That's simply not true, and it's a really offensive statement for pretty much anybody working at Apple. There's no company I can think of that cares more about the user experience than Apple, and here you are claiming that they're doing the exact opposite.
This is my first thought as well. Apple has done wonderful things as far as accessibility for the handicapped, and usability in general. I can't think of a more incorrect statement than the one claiming otherwise.
Apple is extremely user-hostile, they make it hard to do anything they don't want you to do with YOUR device. It's simple things like using uncommon screws internally, or soldering in the ram, or requiring a certain set of bits at the front of your hard drive, or making it so the batteries cannot be removed.
That's not user hostile, that's user friendly, those things enable them to delivery a standard experience (something you cannot get on a droid) on their appliance to users who by the way love the shit out of them for how well their phones work. You might not like Apple, but their users do precisely because of those things. Apple sees their phones as appliances, not as personal computers to be customized; that approach has earned them die hard loyal fans who love those appliances as is. We don't all want to hack our phones, I'll take an iPhone over a droid any day, it's a much better experience.
Bullshit. No one loves apple because of using torx screws and requiring certain bits at the front of their hard drives or soldering the empty ram slots shut so that you can't upgrade it later. It doesn't provide a "standard experience", or make their "phones" work any better.
I didn't say that, I said they love the standard experience, and that standard experience is enabled by making the phone an appliance that isn't meant to be hacked on or tampered with, i.e. those things. They are not personal computers to be "upgraded" or hacked to your hearts desire, they're toasters, use them as is, that's the intended experience and that's exactly what their customers by in large prefer. If they didn't do that, they'd be droid with all droids inconsistencies and weirdness from phone to phone having to deal with all kinds of different hardware.
If you want that kind of control over your phone, Apple isn't for you, use a droid.
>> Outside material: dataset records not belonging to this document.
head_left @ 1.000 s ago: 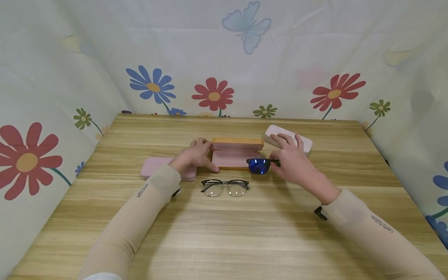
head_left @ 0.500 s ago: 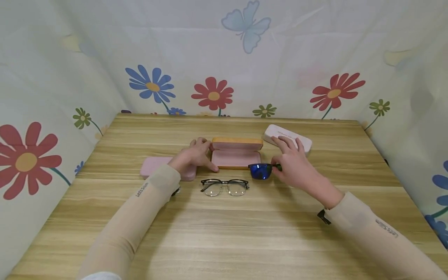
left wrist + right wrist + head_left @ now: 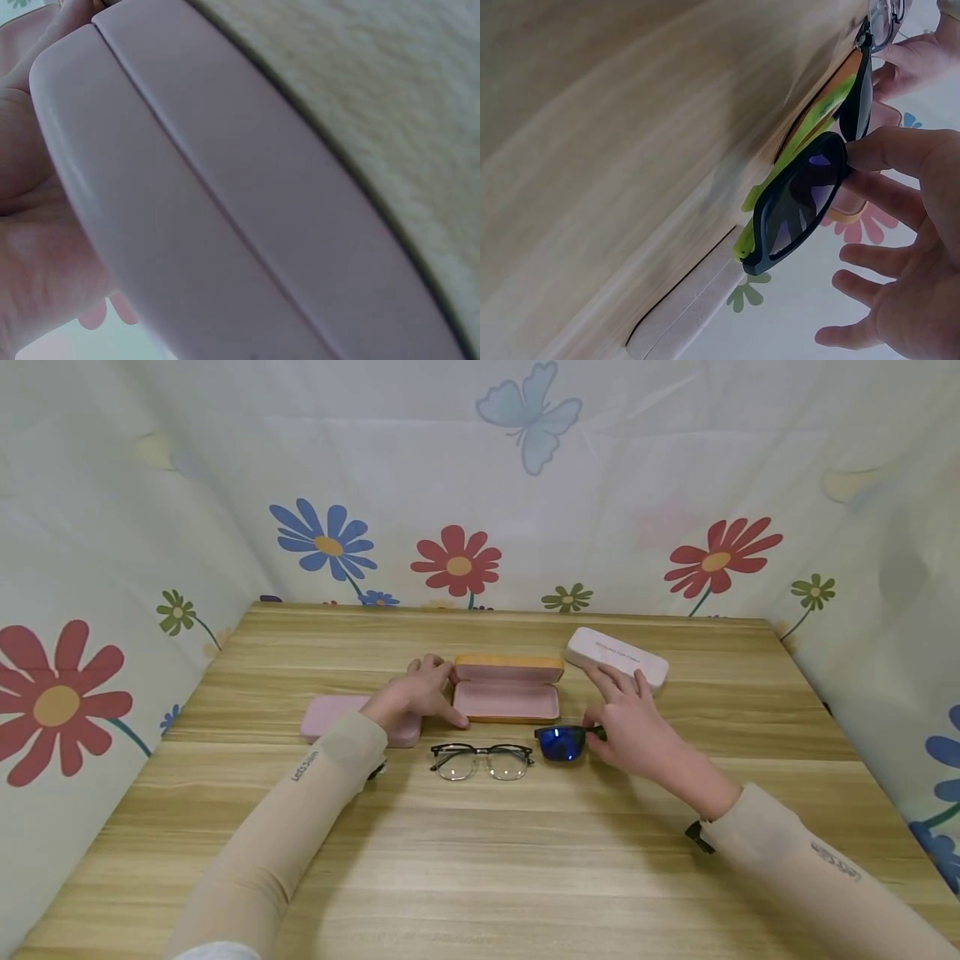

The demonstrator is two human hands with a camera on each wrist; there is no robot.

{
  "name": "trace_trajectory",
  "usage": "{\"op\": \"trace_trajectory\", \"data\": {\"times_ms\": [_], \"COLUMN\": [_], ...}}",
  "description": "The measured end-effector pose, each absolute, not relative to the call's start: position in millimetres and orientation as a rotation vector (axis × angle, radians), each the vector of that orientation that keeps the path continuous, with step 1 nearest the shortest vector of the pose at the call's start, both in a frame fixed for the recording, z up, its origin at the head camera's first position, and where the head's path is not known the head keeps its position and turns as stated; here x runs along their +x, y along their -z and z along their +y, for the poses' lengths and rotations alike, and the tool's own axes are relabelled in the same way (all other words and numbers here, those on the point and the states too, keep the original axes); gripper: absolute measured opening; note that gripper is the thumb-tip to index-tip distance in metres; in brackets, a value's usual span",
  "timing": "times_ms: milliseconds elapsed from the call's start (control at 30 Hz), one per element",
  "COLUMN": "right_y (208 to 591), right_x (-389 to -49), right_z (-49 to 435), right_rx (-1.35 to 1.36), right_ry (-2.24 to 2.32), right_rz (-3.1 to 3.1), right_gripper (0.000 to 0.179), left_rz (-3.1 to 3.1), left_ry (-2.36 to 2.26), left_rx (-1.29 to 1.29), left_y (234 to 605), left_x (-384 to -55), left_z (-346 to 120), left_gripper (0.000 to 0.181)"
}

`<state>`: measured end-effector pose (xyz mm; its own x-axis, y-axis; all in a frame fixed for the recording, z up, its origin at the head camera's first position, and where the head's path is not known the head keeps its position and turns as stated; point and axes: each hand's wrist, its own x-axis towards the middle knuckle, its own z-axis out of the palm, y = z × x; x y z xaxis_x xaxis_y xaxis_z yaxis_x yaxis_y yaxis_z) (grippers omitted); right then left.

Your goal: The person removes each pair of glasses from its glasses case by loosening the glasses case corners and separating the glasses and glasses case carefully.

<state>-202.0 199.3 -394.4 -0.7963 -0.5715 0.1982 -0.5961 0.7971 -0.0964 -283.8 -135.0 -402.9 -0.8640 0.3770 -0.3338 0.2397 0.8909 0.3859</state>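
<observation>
My right hand (image 3: 637, 727) pinches a pair of sunglasses (image 3: 561, 745) with blue mirrored lenses between thumb and index finger, its other fingers spread. In the right wrist view, the sunglasses (image 3: 799, 199) show yellow-green temples and a dark frame. An orange glasses case (image 3: 506, 700) with a pink lining lies open behind them. At its left end my left hand (image 3: 422, 691) holds the case, thumb at the front corner and fingers toward the back. Black-topped clear eyeglasses (image 3: 457, 766) lie in front of the case.
A closed pink glasses case (image 3: 333, 717) lies partly under the left forearm and fills much of the left wrist view. Behind the right hand is a closed pale glasses case (image 3: 618, 656) with printed lettering. A flowered curtain (image 3: 615, 468) borders the wooden table (image 3: 480, 868).
My right hand has drawn the sunglasses toward the front, away from the open case, to beside the eyeglasses. The left hand and the case have stayed in place.
</observation>
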Motion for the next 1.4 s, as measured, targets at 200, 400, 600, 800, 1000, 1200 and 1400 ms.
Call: {"op": "trace_trajectory", "data": {"times_ms": [200,400,600,800,1000,1200,1400], "right_y": [398,401,404,405,404,403,403], "right_x": [-199,-196,-195,-192,-189,-188,-188], "right_z": [200,200,199,198,198,197,195], "right_rx": [0.927,0.928,0.953,0.948,0.956,0.966,0.972], "right_ry": [-0.223,-0.229,-0.213,-0.224,-0.239,-0.234,-0.221], "right_rz": [-2.832,-2.846,-2.828,-2.845,-2.832,-2.837,-2.834], "right_gripper": [0.011,0.010,0.010,0.011,0.013,0.016,0.016], "left_rz": [2.657,2.658,2.659,2.661,2.665,2.664,2.666], "left_ry": [-0.459,-0.456,-0.457,-0.456,-0.450,-0.449,-0.453], "left_rx": [0.456,0.456,0.447,0.442,0.444,0.437,0.444], "left_y": [403,402,404,403,403,403,404], "left_x": [-284,-284,-285,-284,-284,-284,-284], "left_z": [-135,-135,-135,-134,-134,-133,-134], "left_gripper": [0.076,0.077,0.075,0.074,0.075,0.076,0.077]}}
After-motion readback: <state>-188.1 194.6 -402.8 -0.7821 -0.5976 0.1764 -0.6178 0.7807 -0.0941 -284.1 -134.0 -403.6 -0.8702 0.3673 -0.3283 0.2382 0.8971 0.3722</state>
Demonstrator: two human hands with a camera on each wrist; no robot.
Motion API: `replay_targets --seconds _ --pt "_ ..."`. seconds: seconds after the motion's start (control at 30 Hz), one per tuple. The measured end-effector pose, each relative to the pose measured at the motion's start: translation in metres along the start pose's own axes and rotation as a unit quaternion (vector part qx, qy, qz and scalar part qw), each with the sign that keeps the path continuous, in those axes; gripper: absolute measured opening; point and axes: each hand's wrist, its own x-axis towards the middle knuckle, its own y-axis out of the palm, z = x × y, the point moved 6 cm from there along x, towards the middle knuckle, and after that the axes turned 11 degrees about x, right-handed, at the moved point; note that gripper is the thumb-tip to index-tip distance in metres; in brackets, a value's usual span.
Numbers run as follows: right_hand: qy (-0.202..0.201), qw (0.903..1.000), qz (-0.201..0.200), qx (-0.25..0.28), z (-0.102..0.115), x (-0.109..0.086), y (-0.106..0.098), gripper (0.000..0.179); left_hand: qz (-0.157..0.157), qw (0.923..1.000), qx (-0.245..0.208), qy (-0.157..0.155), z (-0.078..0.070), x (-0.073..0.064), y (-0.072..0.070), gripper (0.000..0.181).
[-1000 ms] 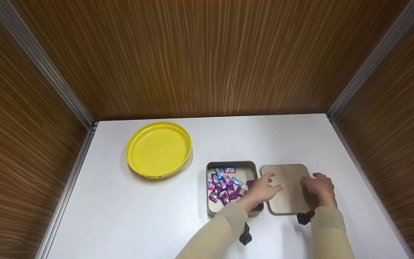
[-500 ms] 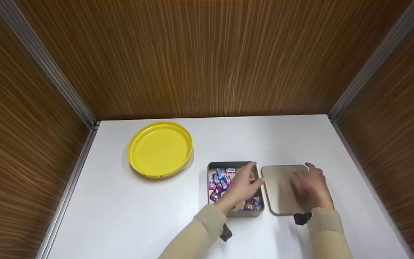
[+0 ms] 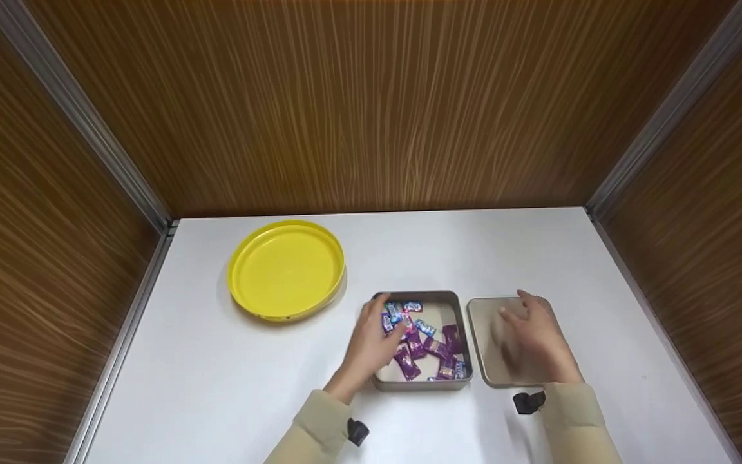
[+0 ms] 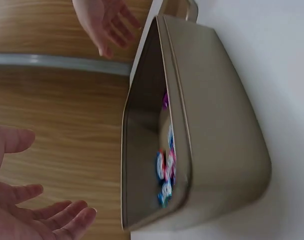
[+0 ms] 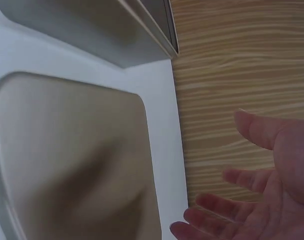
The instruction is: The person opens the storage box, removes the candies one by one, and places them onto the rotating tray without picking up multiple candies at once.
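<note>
My left hand (image 3: 369, 341) hovers over the left side of a square metal tin (image 3: 422, 385), its fingers spread and holding nothing. Inside the tin lie several wrapped candies (image 3: 435, 348) in purple, blue and pink; the hand hides some of them in the head view. In the left wrist view the tin's side wall (image 4: 217, 115) and a few candies (image 4: 167, 172) show, with the left hand (image 4: 36, 210) apart from the rim. Over the flat tin lid (image 3: 490, 361), right of the tin, my right hand (image 3: 538, 335) is raised with relaxed fingers and nothing in it.
A round yellow tray (image 3: 287, 270) rests toward the back left of the white table (image 3: 216, 386). Wood-grain panels (image 3: 371, 109) enclose the table at the back and both sides. A narrow gap separates the lid from the tin.
My left hand has moved left across the tin, from its right edge to its left side. The right hand has shifted a little left over the lid. Tin, lid and tray stay put.
</note>
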Motion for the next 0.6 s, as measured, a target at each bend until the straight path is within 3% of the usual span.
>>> replay_targets --seconds 0.27,0.4,0.6 --pt "-0.032 0.9988 0.027 0.027 0.011 -0.006 0.024 0.070 -0.044 0.9977 -0.011 -0.049 0.045 -0.006 -0.026 0.059" --pt "-0.048 0.9976 0.030 0.039 0.012 -0.007 0.038 0.067 -0.028 0.9959 -0.028 -0.081 0.063 -0.007 -0.024 0.058" --pt "-0.042 0.9927 0.052 0.101 0.010 -0.010 0.060 0.065 0.025 0.9899 -0.065 -0.123 0.080 -0.011 -0.008 0.057"
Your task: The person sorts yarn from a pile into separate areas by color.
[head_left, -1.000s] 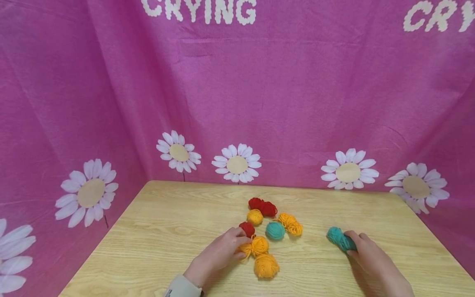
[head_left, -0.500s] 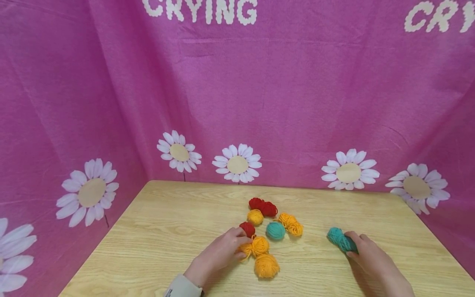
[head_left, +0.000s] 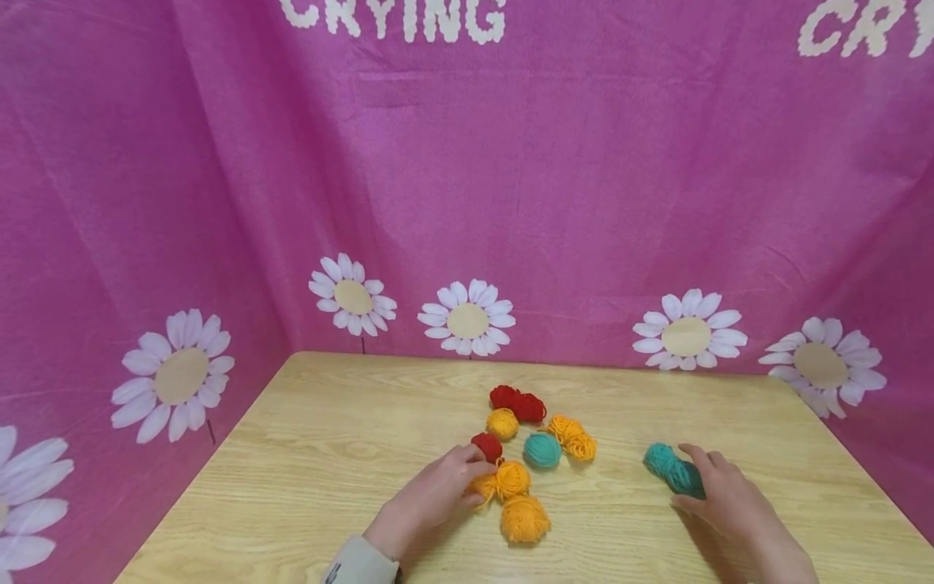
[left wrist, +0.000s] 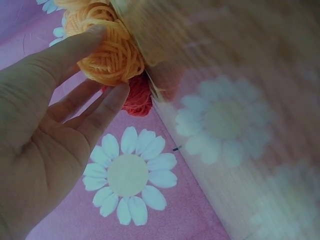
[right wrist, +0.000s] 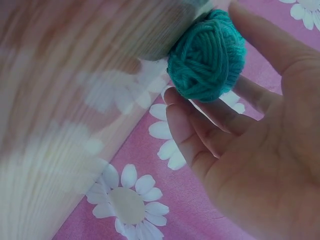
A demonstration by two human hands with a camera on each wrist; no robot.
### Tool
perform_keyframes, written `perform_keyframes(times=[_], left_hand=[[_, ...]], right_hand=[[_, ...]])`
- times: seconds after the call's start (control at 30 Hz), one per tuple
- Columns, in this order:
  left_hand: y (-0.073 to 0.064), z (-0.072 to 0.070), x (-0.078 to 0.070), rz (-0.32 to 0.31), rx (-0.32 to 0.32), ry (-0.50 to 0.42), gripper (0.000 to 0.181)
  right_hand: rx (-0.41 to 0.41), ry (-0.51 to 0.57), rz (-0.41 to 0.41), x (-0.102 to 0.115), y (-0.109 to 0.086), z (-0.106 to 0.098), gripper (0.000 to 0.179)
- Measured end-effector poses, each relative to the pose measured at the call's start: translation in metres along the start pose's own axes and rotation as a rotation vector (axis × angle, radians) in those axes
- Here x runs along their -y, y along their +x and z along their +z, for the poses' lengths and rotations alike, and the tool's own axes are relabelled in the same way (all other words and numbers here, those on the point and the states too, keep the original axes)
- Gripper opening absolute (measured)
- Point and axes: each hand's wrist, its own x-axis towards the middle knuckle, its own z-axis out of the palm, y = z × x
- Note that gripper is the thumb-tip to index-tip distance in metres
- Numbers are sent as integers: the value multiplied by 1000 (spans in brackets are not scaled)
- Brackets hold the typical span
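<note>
My left hand holds the left end of an orange yarn bundle on the table. In the left wrist view the thumb lies on the orange strands, while some fingertips are hidden behind the yarn. A red yarn ball sits just beyond that hand, and an orange yarn ball lies in front of the bundle. Farther right, my right hand is spread around the near end of a teal yarn bundle. In the right wrist view, its thumb stands apart from the teal yarn, with the other fingers close beside it.
Between the hands lie a round teal yarn ball and an orange yarn bundle. Behind them are a yellow-orange ball and a red bundle. Pink daisy-printed cloth hangs along the wooden table's back and sides.
The right hand's thumb and fingers have spread apart from their grip on the teal bundle, which stays in place. The left hand and the other yarn have not visibly moved.
</note>
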Motion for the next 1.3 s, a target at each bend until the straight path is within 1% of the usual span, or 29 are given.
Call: perform_keyframes(times=[0.37, 0.67, 0.9, 1.03, 1.3], left_hand=[[1, 1, 1, 7, -14, 18, 37], [2, 0, 3, -19, -4, 11, 34], [0, -1, 3, -2, -22, 29, 33], [-1, -2, 4, -12, -16, 23, 33], [-4, -3, 3, -8, -35, 22, 31]], right_hand=[[-56, 12, -25, 5, -2, 0, 77], [-50, 13, -24, 6, -2, 0, 78], [-37, 16, -13, 6, -1, 0, 78], [-32, 16, -7, 7, -1, -1, 78], [-32, 18, -4, 8, -1, 0, 78]])
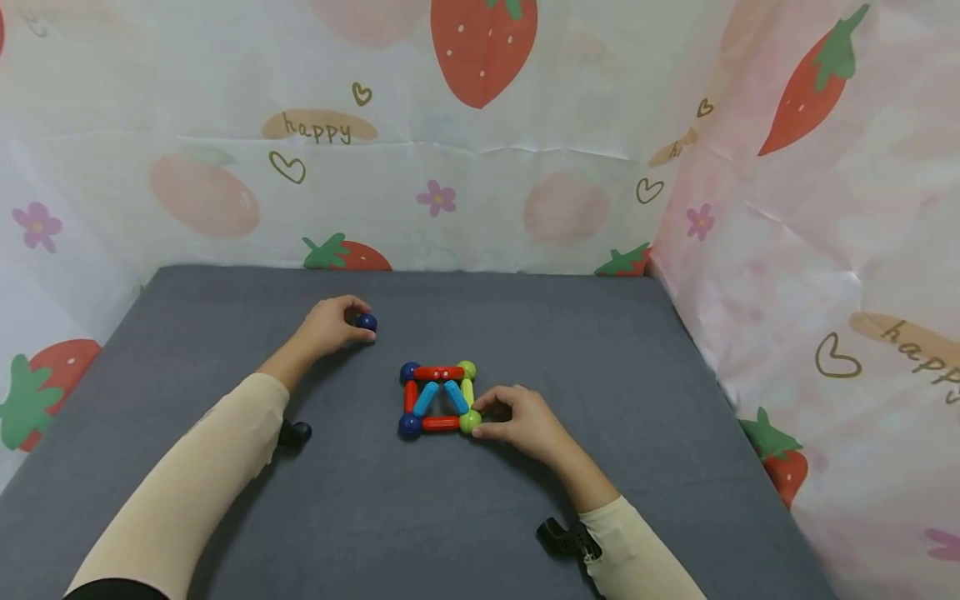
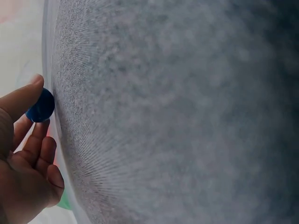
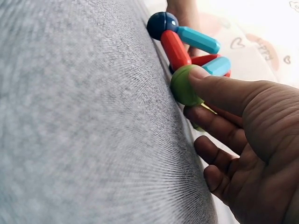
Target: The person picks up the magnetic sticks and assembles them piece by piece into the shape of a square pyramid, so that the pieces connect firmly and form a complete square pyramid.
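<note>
Between thumb and fingertips, my left hand [image 1: 330, 323] pinches a dark blue ball [image 1: 367, 322] over the far left part of the table. In the left wrist view the same ball [image 2: 42, 106] shows between thumb and forefinger. Right of it lies a four-sided frame of rods and balls. It has dark blue balls [image 1: 409, 426] at its left corners and green balls at its right ones. Three sides are red rods [image 1: 441, 424], the right one yellow-green. Two light blue rods [image 1: 426, 399] slant up from the frame. My right hand [image 1: 525, 421] pinches the near right green ball [image 3: 185, 86].
A grey cloth covers the table [image 1: 360, 517]. Behind it and at the sides hang printed curtains [image 1: 480, 225] with strawberries and hearts. Black wrist cameras [image 1: 557, 539] stick out from both forearms, low over the cloth.
</note>
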`<state>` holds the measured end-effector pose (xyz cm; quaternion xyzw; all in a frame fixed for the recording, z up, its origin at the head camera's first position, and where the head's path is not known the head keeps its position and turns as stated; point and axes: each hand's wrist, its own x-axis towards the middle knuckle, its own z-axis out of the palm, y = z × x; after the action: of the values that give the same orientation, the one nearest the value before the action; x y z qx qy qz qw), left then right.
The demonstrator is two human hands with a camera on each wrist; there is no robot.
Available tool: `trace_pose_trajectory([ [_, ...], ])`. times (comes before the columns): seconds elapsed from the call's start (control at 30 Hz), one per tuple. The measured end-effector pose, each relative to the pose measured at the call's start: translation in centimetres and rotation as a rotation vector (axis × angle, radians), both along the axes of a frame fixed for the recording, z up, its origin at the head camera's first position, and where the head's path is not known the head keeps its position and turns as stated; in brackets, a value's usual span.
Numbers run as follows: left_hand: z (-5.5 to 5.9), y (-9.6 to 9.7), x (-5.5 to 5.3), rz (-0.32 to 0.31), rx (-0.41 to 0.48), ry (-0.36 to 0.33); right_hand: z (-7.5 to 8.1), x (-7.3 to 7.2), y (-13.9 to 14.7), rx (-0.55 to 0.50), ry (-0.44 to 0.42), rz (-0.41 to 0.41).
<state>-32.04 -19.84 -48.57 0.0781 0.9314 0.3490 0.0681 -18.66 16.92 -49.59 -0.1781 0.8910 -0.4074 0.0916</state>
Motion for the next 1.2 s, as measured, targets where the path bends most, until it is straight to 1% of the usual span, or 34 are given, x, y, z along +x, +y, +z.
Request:
trace_pose_trajectory([
  [0.33,-0.1,0.1,0.1,0.019,0.015,0.002,0.0,0.1,-0.1,-0.019,-0.001,0.004],
  [0.57,0.5,0.1,0.3,0.007,0.025,-0.003,-0.2,0.1,-0.1,-0.029,-0.001,0.004],
  [0.7,1.1,0.1,0.5,0.006,0.035,0.004,-0.3,0.0,0.0,-0.025,-0.003,0.006],
  [0.83,1.8,0.4,1.0,-0.006,0.046,0.028,-0.3,-0.1,0.1,-0.026,-0.003,0.011],
  [1.07,3.6,1.4,2.2,-0.081,0.058,0.063,-0.3,0.0,0.1,-0.021,-0.003,0.002],
  [1.2,4.7,2.3,3.1,-0.111,0.065,0.070,-0.2,0.0,0.1,-0.022,-0.004,-0.001],
])
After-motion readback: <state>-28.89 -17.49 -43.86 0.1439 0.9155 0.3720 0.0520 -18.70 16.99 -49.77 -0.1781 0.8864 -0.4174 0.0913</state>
I think you're right, but that kind of thinking is what leads to less open devices and software, which in turn leads to technology serving whoever controls it first and foremost.
An open market requires choice, including the choice for closed appliances. As long as alternatives exist, there's nothing wrong with closed platforms, those who want choice have Droid. Open devices and software come at a cost, they don't deliver the same experience you can get on a closed appliance that due to tight control over hardware and software can deliver a consistence experience impossible to deliver otherwise, this has always been Apple's way and it's how they deliver the experience they do.
Non sequitur. They could not deliver "their" experience without locking down "their" hardware/software on "their" devices to keep it under control thus avoiding all the issues faced by the droid camp. Whether they could or should release iOS to run on other hardware has nothing to do with anything being discussed.
What are you even arguing at this point?
What's the difference between every android phone and an apple aside from the openness of the software?
No one is providing open hardware.
It's not just torx screws, there are Y shaped "tri-wing" screws as well. They're not even used for things in which need to be screwed, ie: the chassis for the hard drive. It's just one of many many things that Apple does that are user hostile, and that's just in hardware.
I don't know why gnaritas is being downvoted, but they're absolutely correct.
If you want to open up your device and swap out the RAM, well, you're not even remotely representative of Apple's userbase and you should not be surprised that Apple doesn't cater to your wishes.
All the things you mentioned present significant downsides but also provide very significant upsides. So if we want to talk about them, we need to talk about both.
* Torx screws: More stable and more resistant to stripping. With Amazon, you can get a set of screwdrivers delivered to you in 2 days and they probably cost a couple bucks. Most people never ever ever open their devices.
* Soldering RAM: A thinner, lighter, more portable device. On most of their consumer desktop machines, they still allow users to upgrade RAM.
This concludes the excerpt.